## MATERIAL PROVIDED

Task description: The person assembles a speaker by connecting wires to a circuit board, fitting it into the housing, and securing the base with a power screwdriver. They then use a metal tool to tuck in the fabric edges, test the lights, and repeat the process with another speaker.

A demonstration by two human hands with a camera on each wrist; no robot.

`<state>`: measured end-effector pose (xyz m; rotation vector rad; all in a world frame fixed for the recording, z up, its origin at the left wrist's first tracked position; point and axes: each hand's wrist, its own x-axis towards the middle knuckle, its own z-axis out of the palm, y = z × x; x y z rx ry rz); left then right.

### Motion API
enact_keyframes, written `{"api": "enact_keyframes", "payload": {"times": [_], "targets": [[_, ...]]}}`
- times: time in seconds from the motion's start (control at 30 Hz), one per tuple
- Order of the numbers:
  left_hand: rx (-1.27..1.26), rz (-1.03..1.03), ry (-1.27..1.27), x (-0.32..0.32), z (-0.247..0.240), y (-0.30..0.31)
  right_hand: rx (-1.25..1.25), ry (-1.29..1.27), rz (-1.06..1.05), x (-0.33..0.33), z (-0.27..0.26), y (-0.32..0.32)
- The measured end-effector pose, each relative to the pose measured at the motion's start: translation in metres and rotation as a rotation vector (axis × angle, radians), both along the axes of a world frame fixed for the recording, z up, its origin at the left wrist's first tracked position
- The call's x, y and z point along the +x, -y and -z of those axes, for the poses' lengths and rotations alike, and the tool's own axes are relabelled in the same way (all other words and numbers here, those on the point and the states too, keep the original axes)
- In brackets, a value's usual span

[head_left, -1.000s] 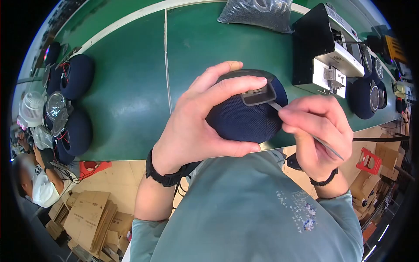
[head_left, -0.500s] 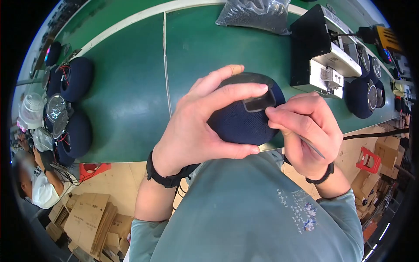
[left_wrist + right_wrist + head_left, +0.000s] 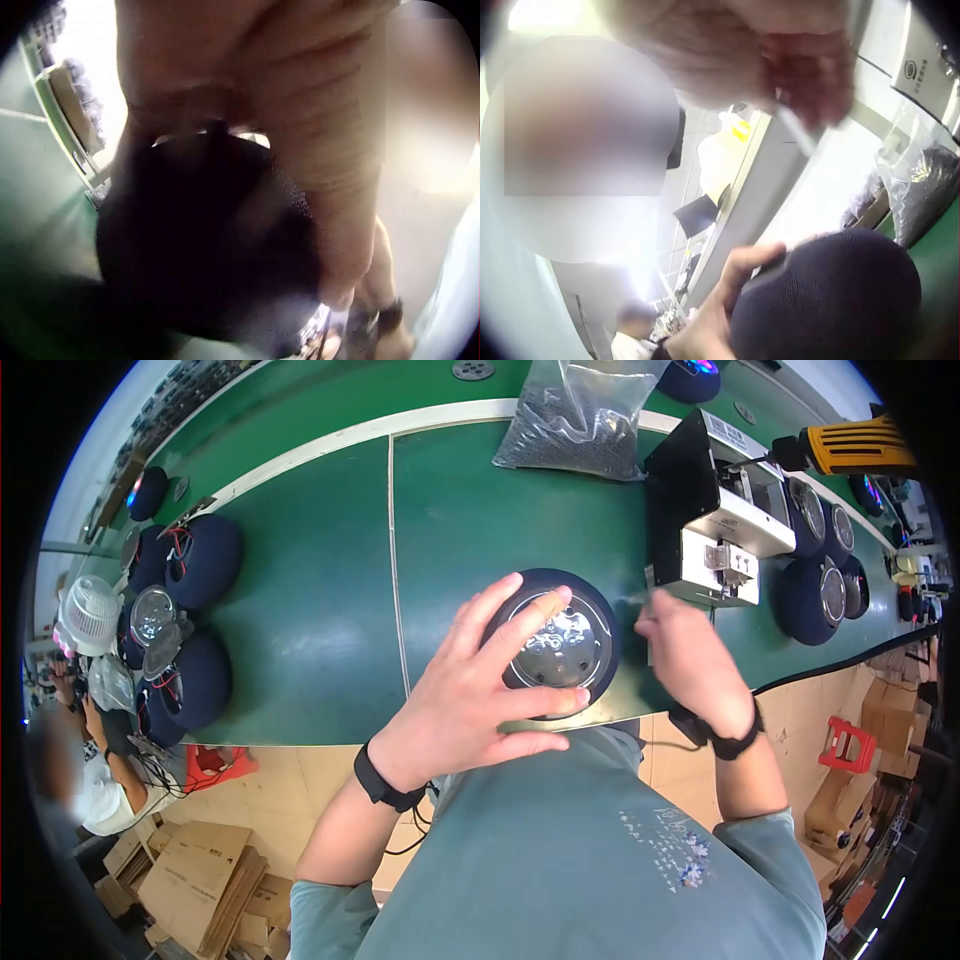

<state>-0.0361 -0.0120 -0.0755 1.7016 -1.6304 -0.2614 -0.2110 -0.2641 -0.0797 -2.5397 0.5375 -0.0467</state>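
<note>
Under my left hand [image 3: 470,685] is a round speaker [image 3: 555,578] with navy mesh sides and a shiny clear disc [image 3: 568,655] facing up. My fingers lie over the disc, and the thumb is down along the near side. In the left wrist view the speaker's dark body [image 3: 202,247] sits in the grip of that hand. To the right of the speaker and apart from it, my right hand [image 3: 695,660] is blurred, its fingers curled round a thin metal tool [image 3: 799,133]. The speaker's rubber-framed recess is hidden in the head view.
A black-and-white metal fixture [image 3: 715,515] stands at the right, beside a yellow-handled power driver [image 3: 860,447]. Several more speakers stand at the right [image 3: 808,605] and left [image 3: 205,560]. A bag of dark small parts [image 3: 575,430] lies at the back. Another person [image 3: 100,780] is at the far left.
The speaker has turned so its clear disc faces up and the recess is out of sight. My right hand has drawn the tool away from it. The head view has shifted.
</note>
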Motion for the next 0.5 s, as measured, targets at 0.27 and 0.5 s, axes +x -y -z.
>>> {"api": "enact_keyframes", "payload": {"times": [0.27, 0.5], "targets": [[-0.037, -0.193, -0.526, -0.005, 0.008, 0.016, 0.314, 0.137, -0.038, 0.02, -0.053, -0.04], [0.034, -0.244, -0.636, -0.005, 0.004, 0.018, 0.536, 0.028, -0.145, 0.031, -0.047, -0.031]]}}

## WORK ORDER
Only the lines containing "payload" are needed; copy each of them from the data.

## SOLVED EXERCISE
enact_keyframes, written `{"api": "enact_keyframes", "payload": {"times": [_], "targets": [[_, ...]]}}`
>>> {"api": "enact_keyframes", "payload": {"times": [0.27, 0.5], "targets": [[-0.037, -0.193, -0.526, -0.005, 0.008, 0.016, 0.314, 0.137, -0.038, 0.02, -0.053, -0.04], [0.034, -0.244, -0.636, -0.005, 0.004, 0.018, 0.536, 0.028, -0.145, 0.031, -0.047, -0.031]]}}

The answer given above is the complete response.